To guard the legions from their painted foes,
By vast unwearied toil the structure rose,
When fierce in arms, the Scot, by Carron’s shore,
Resigned for war, the chase and mountain boar,
As the chafed lion, on his homeward way
Returns for vengeance, and forgets his prey."

A beautiful tract of country now lies before us, and our path is amid fertile fields, wide-spreading pastures, and shadowy woods. On one hand we have the Kilpatrick range of hills approaching close to the road; on the other, over wooded knolls and picturesque straths, the romantic Campsie Fells, stretching away to Dungoyne and the "Earl’s Seat." Passing in succession the mansions of Mains, Balvie, and Craigton, we approach the eastern shoulder of the Kilpatrick range, with its finely marked terraces of trap, and rich variations of outline. At one corner we observe a numerous series of basaltic columns of perfect prismatic form, and arranged in the most regular order, both in a transverse and vertical direction. It is well known that many geological features of a highly interesting nature are to be found upon the rugged surface of these hills, and that the scientific "stoneknappers" of our city frequently visit their recesses, hammer in hand, in pursuit of their favourite studies.
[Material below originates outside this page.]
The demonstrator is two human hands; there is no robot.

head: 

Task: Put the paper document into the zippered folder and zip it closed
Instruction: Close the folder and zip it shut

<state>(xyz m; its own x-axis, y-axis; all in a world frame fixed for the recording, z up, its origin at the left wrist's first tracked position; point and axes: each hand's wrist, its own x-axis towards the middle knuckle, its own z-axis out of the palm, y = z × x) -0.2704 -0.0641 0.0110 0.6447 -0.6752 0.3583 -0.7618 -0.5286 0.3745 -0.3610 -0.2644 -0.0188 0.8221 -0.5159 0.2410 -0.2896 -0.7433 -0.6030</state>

Various botanical rarities are also to be found nestling in their sunny nooks. Among these are the orange-coloured hawk-weed (hieracium aurantiacum), the long-leaved water hemlock (cicuta virosa), the serrated winter green (pyrola secuada), and, according to Hopkirk, the woolly yarrow. Some doubts having been expressed by Hooker as to whether the latter species really existed in this habitat or not, a number of our field botanists, some years since, instituted a most rigorous search for the dubious plant, with the view of securing immortality for themselves by having their names inserted in the next edition of the "Flora." There labours were all in vain, however, as the plant, if it ever really existed there, had either been extirpated, or seemed determined

"To bloom unseen,
And waste its sweetness on the desert air."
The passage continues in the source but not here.